The CFO as key witness
Lay faces a second problem, legal experts said: Prosecutors didn't have a smoking gun with which to convict Ebbers and relied instead on testimony by former WorldCom chief financial officer Scott Sullivan.
Similarly, Enron prosecutors are relying heavily on evidence provided by former Enron CFO Andrew Fastow. Last year Fastow negotiated a plea deal in which he agreed to cooperate with prosecutors in exchange for a 10-year prison term. Prosecutors indicted Lay soon after Fastow began cooperating.
WorldCom's Sullivan, who is also going to prison for his role, pleaded guilty and agreed to testify against Ebbers in the hopes of receiving a lighter sentence. The case came down to whether the jury believed Sullivan or Ebbers, who took the stand in his own defense and whose lawyers tried hard to discredit Sullivan. They said Sullivan masterminded WorldCom's fuzzy accounting without Ebbers' knowledge.
The defense strategy didn't work and that does not bode well for Lay in his looming showdown with Fastow.
Legal experts have said that Lay and his team must discredit Fastow in order to beat the charges against him.

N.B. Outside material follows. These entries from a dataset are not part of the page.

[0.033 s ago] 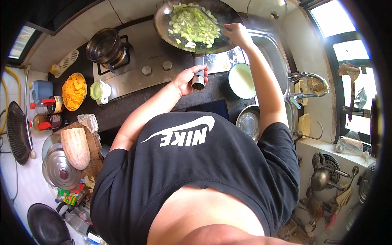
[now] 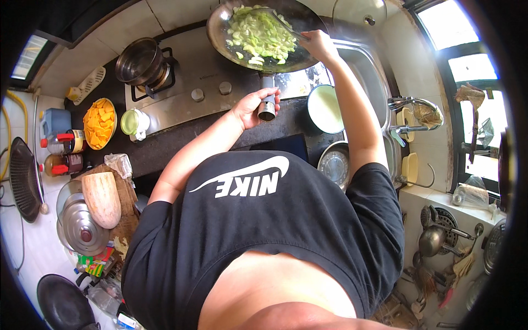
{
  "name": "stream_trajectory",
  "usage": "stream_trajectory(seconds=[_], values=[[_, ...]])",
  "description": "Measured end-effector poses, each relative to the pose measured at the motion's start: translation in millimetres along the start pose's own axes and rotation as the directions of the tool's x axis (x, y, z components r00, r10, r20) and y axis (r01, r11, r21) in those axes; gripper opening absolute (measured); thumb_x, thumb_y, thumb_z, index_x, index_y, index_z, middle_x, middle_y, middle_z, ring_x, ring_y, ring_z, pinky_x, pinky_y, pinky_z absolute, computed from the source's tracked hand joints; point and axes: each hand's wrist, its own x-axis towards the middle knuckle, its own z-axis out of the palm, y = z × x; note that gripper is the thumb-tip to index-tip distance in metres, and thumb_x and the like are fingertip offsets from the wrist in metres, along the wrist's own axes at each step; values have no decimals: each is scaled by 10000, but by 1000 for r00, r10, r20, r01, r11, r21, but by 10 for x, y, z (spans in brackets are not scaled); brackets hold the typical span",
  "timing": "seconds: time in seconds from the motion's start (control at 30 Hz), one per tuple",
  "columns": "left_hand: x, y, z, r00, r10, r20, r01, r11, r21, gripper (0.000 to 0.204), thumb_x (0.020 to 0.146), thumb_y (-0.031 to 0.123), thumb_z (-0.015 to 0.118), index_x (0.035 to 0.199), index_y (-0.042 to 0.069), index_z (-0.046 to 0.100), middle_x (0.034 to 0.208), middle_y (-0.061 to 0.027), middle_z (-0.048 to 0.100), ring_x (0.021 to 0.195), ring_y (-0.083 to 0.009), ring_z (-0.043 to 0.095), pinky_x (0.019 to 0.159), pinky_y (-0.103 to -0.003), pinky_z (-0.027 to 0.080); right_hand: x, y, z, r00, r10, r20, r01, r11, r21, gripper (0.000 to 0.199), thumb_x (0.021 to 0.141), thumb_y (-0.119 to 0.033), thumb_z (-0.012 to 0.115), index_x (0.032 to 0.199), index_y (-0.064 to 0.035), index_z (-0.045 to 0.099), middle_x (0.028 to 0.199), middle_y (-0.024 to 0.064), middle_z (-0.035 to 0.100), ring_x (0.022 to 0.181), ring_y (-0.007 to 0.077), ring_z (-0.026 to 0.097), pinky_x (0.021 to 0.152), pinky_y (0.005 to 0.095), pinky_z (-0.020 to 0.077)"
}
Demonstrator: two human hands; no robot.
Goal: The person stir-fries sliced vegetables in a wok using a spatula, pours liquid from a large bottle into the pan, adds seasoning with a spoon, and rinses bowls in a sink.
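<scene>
A large dark wok stands over the far side of the stove, holding pale green vegetable slices. Its hollow metal handle points toward me, and my left hand is closed around it. My right hand grips a long metal spatula above the wok's right side. The spatula's far end lies among the slices, partly covered by them.
Left of the wok, a small pot sits on the other burner. Orange chunks fill a plate near a pale green-lidded jar. A white basin stands beside the sink. A cut gourd lies at left.
The spatula and my right hand have shifted very slightly, and some slices have moved with it. My left hand stays on the wok handle.
</scene>
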Motion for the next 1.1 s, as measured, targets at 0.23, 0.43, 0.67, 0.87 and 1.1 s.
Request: stream_trajectory(seconds=[0.23, 0.43, 0.67, 0.87, 1.1], values=[[-11, 27, -26, 1000, -24, 12, 24, 1000, -18, 186, 796, 197, 533, 913, 56, 503, 725, -38, 545, 615, -147, 550, 559, -280, 483, -330, 222, -851, 949, -10, 315, 34, 997, -70, 267, 609, -229, 643, 828, -76, 647, 678, 125, 605, 636, 208, 591, 637, 289, 465], [10, 20, -47, 1000, -22, 4, 22, 999, -38, 152, 772, 175, 555, 850, 52, 511, 702, -53, 542, 598, -160, 558, 543, -279, 489, -904, 2, -1590, 930, 13, 366, 73, 973, -219, 278, 665, -131, 610, 935, -64, 613, 604, 110, 543, 493, 130, 464, 495, 266, 390], [13, 48, 5, 1000, -28, -9, 28, 1000, 4, 145, 776, 170, 550, 845, 50, 506, 697, -55, 543, 598, -167, 561, 535, -274, 491, -683, 124, -305, 986, 14, 164, -6, 999, -49, 315, 703, -219, 593, 978, -67, 586, 688, 138, 591, 605, 200, 572, 596, 303, 441], [18, 47, 19, 999, -50, 5, 50, 998, -39, 153, 770, 172, 566, 846, 53, 507, 693, -49, 547, 593, -168, 560, 532, -280, 494, -226, 28, 156, 993, -63, 96, 57, 997, 60, 327, 697, -232, 583, 986, -79, 586, 736, 168, 598, 630, 207, 586, 618, 293, 447], [23, 57, -40, 999, -46, 13, 47, 998, -35, 174, 803, 192, 524, 914, 60, 498, 713, -41, 559, 611, -163, 553, 554, -284, 484, -635, 55, -1205, 903, -109, 416, 187, 971, -151, 310, 653, -127, 605, 953, -50, 604, 775, 119, 621, 704, 190, 585, 716, 280, 439]])
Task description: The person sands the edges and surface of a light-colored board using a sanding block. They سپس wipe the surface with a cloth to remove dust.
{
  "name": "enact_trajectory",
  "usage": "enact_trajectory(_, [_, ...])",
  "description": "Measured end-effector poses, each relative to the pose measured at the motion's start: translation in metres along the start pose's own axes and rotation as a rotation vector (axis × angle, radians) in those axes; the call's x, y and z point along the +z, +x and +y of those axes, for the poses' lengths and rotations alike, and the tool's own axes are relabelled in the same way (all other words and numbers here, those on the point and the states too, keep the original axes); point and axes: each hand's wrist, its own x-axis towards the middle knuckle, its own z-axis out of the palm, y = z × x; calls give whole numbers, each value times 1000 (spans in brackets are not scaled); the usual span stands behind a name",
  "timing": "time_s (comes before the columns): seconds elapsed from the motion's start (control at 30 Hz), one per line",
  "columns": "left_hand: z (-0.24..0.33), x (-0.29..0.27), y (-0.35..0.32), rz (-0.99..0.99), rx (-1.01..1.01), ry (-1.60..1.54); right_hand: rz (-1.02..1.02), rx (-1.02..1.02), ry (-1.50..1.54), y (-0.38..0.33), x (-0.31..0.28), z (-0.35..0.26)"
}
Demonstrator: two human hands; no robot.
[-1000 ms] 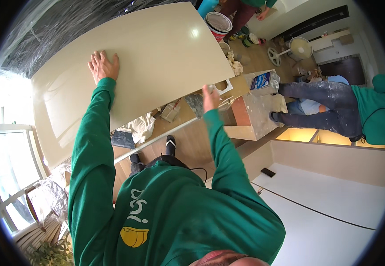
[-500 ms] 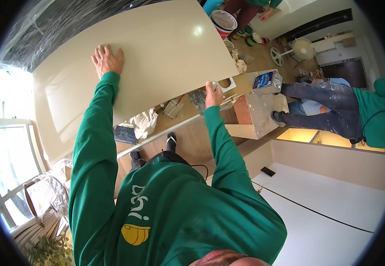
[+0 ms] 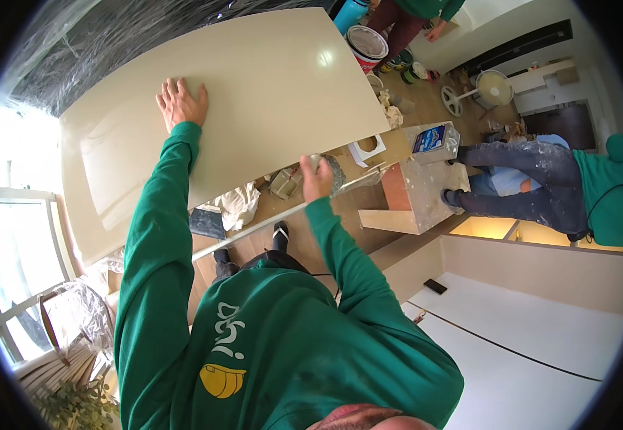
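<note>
Glossy cream rectangular panel (image 3: 275, 93) lies broad face up before the person, its near edge overhanging a cluttered brown work surface (image 3: 348, 166). On the panel, left of its middle, the left hand (image 3: 184, 106) rests flat, fingers extended, gripping nothing. At the near edge, the right hand (image 3: 317, 180) is curled, thumb and fingers closed about a small greyish-white piece (image 3: 314, 160); whether that piece touches the edge I cannot tell. Nearby lie a crumpled white cloth (image 3: 241, 206) and a white plate with a round cutout (image 3: 366, 150). Farther right stand a silver rectangular can with a blue label (image 3: 437, 141) and a white round-headed fan (image 3: 494, 87).
</note>
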Motion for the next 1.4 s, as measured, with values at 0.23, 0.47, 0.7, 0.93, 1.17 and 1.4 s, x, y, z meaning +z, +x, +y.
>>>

The Ebbers verdict suggests that might not be so easy. Sullivan, after all, was hardly a pristine witness: He admitted on the stand that he lied to analysts and the company board about WorldCom's numbers. Sullivan also acknowledged past recreational drug use.

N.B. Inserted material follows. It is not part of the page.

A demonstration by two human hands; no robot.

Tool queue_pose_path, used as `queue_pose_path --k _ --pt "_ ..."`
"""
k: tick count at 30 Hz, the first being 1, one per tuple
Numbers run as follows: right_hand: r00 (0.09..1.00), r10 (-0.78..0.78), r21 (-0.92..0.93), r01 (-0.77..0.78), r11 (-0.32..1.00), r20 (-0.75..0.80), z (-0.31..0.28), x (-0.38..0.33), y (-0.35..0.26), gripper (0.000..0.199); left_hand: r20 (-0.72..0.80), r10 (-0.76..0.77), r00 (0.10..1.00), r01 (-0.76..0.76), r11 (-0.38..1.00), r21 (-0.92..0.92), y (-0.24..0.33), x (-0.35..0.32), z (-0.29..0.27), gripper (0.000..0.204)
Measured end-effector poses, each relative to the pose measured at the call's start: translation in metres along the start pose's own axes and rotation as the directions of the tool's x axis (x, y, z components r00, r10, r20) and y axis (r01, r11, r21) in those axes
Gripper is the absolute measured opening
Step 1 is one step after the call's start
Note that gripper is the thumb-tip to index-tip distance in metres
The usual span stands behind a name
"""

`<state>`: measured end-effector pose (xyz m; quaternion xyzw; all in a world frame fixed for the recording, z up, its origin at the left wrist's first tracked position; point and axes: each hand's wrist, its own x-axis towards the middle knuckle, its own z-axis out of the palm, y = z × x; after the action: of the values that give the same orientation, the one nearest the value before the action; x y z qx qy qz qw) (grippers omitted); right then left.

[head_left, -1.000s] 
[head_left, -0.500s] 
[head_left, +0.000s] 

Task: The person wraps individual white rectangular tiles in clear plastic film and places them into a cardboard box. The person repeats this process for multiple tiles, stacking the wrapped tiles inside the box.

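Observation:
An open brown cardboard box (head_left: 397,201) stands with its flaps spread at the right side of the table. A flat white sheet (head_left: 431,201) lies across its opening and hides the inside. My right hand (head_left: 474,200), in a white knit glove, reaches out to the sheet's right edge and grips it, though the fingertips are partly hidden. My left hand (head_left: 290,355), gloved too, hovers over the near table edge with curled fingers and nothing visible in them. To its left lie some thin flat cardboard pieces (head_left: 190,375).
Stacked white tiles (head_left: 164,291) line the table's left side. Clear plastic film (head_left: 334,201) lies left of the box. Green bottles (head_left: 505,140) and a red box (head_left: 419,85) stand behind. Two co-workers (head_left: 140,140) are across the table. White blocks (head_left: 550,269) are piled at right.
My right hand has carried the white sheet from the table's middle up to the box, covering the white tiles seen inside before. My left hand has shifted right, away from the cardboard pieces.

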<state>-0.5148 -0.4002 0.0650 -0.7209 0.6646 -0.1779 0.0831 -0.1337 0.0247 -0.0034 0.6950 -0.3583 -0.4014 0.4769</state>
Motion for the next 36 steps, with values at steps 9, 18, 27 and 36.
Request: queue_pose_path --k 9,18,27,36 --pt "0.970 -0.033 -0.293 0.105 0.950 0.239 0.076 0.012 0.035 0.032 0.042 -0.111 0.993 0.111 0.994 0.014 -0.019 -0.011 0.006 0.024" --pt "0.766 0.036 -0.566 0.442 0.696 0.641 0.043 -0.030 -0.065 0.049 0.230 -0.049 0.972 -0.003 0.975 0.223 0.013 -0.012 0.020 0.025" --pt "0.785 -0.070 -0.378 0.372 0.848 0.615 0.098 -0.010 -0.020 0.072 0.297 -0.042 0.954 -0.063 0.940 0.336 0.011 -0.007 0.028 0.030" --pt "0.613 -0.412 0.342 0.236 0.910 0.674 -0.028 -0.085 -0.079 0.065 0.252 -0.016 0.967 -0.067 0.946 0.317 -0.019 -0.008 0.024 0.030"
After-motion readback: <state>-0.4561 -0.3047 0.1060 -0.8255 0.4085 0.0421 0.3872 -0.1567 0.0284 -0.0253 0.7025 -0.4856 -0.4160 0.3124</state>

"Ebbers really had a shot (at an acquittal) because Scott Sullivan was the only real witness and he had such an obvious motive to lie (on the stand)," said one legal expert, who requested anonymity. "Despite that, Ebbers was convicted."
Don't expect Lay, however, to abandon his 'hear-no-evil-see-no-evil' strategy in light of Ebbers' conviction, said Twardy, the former U.S. Attorney.
"Once you start down a certain road, it's hard" to change tactics, he said. "But you can refine it."